**THE PROBLEM**.
Within the listing below, show every line that contains the word "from".

**RECORDS FOR PROCESSING**.
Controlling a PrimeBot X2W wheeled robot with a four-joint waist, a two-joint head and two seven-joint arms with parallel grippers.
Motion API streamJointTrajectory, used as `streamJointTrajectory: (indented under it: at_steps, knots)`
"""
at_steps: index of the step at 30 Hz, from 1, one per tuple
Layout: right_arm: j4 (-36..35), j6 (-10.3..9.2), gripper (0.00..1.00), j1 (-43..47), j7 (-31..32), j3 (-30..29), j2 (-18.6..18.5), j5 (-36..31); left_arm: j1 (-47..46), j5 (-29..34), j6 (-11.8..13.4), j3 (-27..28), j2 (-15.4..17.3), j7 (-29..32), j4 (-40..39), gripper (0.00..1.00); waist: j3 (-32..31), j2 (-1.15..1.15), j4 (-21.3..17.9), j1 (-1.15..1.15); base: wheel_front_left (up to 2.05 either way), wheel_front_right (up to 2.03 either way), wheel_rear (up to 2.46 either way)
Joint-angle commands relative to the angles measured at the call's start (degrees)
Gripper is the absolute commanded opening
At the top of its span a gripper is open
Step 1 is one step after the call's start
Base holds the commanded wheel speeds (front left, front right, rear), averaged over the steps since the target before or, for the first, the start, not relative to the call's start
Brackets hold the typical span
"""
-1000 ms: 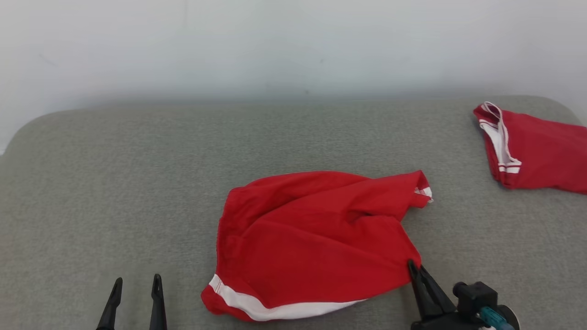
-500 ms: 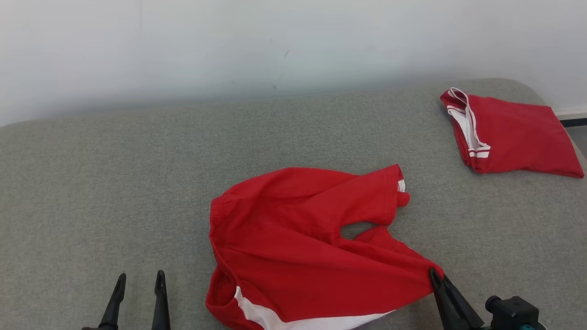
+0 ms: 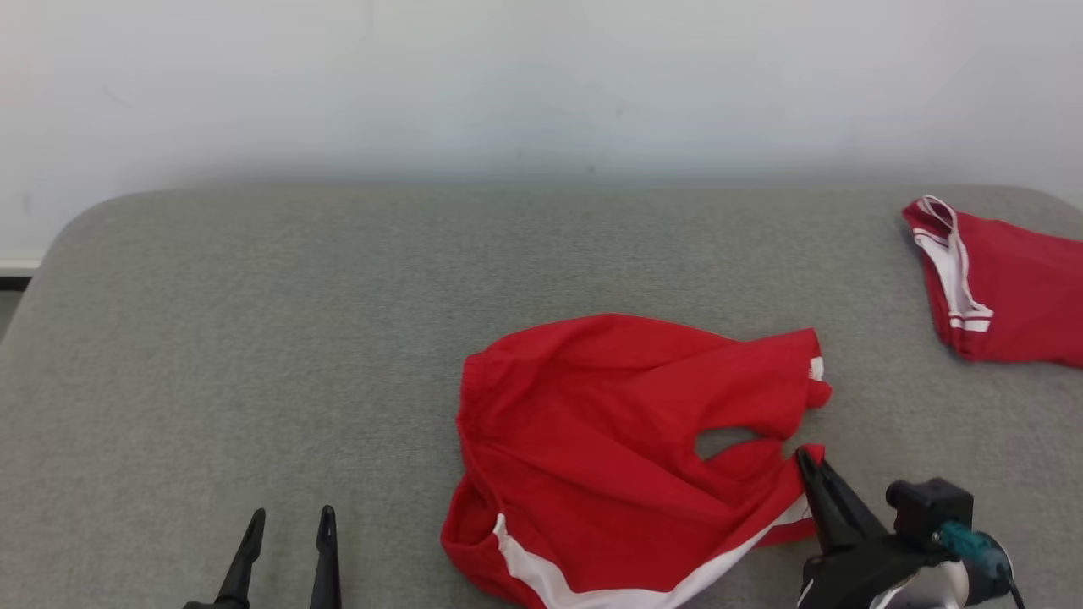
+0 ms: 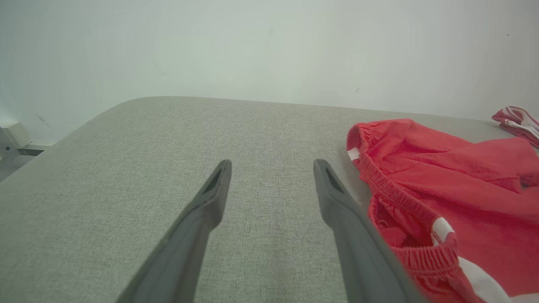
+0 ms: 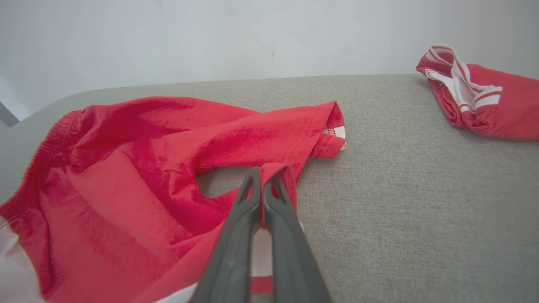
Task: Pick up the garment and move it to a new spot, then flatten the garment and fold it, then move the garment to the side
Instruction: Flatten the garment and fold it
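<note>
The garment [image 3: 609, 448] is a pair of red shorts with a white side stripe, lying crumpled on the grey padded surface [image 3: 338, 321]; its elastic waistband faces left and its two legs point right. My right gripper [image 3: 804, 461] is shut on the hem of the nearer leg [image 5: 276, 170], with red cloth pinched between its dark fingers [image 5: 248, 198]. My left gripper [image 3: 288, 529] stands open and holds nothing, low at the front left. Its fingers [image 4: 332, 198] sit just left of the waistband [image 4: 379, 185], not touching it.
A second red garment with white trim [image 3: 998, 296] lies folded at the far right [image 5: 476, 101]. A pale wall [image 3: 541, 85] runs behind the surface. The surface's rounded left corner [image 3: 76, 228] drops off to the floor.
The head camera has swung, shifting the whole picture. My right gripper has pulled the nearer leg out to the right, so the shorts spread and a gap opened between the legs. The left gripper stayed open.
</note>
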Motion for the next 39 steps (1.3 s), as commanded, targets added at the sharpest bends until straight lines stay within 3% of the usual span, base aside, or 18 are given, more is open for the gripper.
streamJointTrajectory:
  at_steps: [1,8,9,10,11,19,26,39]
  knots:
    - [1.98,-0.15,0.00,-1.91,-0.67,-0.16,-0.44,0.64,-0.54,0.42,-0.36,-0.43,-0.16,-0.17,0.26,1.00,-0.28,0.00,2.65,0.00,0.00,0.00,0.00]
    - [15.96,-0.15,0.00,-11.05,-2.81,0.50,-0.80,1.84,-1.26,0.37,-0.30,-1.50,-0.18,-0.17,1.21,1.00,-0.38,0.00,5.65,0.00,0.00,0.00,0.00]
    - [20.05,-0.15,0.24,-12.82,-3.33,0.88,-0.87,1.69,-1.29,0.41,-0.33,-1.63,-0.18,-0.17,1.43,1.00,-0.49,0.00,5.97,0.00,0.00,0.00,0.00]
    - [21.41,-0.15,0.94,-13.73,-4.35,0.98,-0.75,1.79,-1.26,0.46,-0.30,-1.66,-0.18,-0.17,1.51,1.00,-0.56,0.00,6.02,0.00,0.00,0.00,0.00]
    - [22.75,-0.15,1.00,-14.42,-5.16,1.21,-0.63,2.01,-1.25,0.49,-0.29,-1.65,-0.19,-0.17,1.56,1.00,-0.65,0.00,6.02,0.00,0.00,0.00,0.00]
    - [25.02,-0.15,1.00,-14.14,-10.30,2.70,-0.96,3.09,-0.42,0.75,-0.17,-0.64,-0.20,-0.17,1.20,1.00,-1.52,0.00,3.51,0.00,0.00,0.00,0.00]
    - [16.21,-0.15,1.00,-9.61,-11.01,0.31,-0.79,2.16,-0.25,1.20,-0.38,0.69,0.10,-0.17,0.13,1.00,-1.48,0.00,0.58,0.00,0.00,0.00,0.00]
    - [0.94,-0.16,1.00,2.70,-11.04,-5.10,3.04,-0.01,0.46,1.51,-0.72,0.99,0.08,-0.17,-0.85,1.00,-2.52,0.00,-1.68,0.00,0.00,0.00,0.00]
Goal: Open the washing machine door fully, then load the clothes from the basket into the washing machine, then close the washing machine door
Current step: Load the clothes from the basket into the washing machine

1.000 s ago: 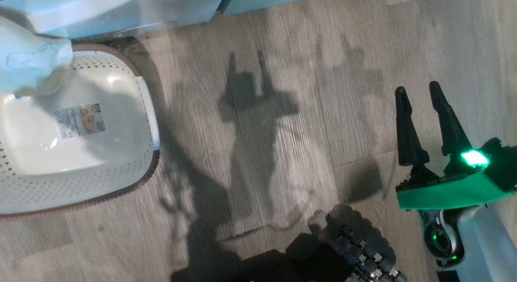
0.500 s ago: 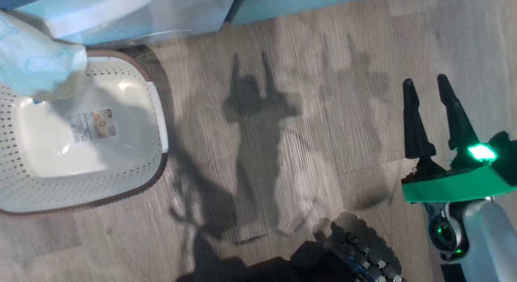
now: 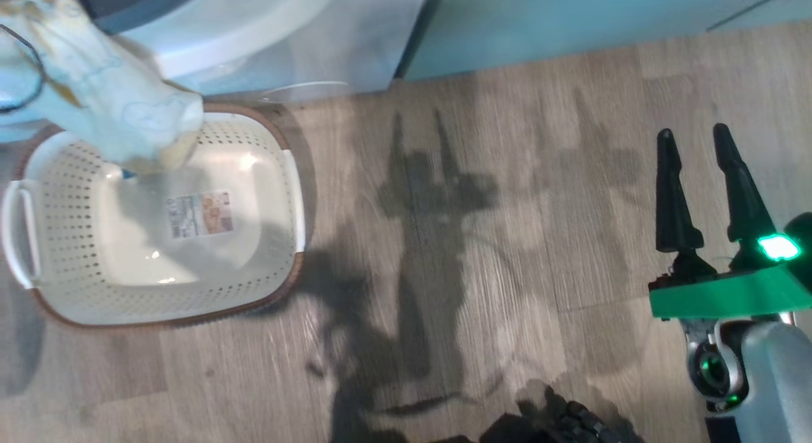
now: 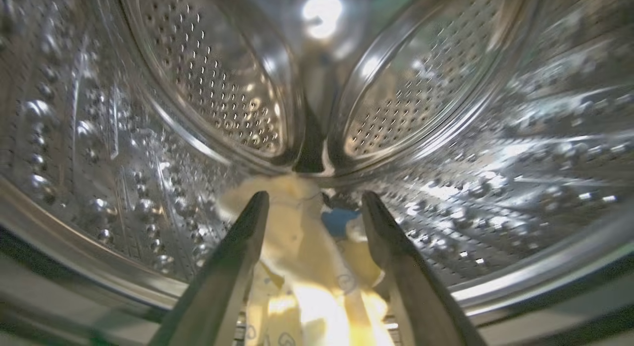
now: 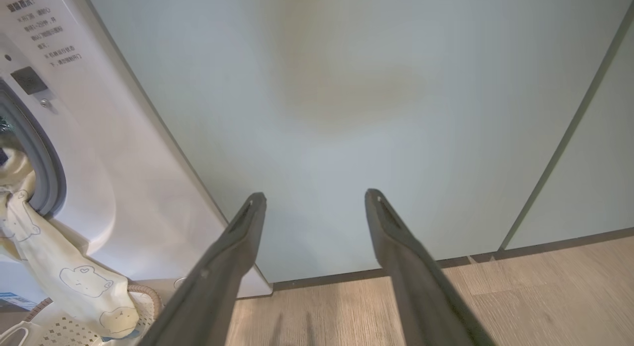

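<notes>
Left wrist view looks into the shiny perforated steel drum (image 4: 213, 83) of the white front-loading washing machine (image 5: 129, 177). My left end effector (image 4: 312, 198) sits there with its fingers spread, the pale yellow and cream printed clothes (image 4: 297, 237) lying loose between them. One garment trails out over the grey gasket (image 5: 52, 177) toward the cream perforated plastic basket (image 3: 70, 284). I judge I should gather that tail and push it deep before backing out, so the door cannot pinch it. My right end effector (image 3: 692, 131) hangs open above the wooden floor (image 3: 571, 367), well apart.
</notes>
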`<state>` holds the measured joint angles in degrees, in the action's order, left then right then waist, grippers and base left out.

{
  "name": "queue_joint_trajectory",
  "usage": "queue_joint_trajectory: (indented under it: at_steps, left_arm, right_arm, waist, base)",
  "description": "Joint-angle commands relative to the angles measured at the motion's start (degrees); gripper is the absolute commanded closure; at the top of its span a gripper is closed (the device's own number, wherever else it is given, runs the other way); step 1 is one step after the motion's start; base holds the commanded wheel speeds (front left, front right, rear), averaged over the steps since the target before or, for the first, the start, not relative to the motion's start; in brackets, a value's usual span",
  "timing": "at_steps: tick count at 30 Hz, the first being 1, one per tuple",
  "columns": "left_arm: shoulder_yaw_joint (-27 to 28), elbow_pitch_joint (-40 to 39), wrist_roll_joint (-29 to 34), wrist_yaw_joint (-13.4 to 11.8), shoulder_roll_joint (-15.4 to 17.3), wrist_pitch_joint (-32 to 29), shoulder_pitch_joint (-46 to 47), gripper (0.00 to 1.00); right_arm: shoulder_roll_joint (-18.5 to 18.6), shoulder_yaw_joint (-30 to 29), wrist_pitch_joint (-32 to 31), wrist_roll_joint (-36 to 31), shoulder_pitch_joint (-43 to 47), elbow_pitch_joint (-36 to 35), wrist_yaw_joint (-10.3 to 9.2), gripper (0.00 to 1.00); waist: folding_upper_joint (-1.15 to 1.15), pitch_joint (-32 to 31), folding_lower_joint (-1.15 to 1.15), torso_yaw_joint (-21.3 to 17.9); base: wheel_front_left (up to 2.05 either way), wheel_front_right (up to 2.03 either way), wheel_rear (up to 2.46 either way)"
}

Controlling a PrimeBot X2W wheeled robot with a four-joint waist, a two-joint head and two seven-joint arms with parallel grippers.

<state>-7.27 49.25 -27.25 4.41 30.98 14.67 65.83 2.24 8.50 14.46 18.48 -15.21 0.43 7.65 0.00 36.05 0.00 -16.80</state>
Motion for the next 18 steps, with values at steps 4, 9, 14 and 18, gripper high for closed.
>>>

**THE ANSWER**.
at_steps: index of the step at 30 Hz, from 1, one per tuple
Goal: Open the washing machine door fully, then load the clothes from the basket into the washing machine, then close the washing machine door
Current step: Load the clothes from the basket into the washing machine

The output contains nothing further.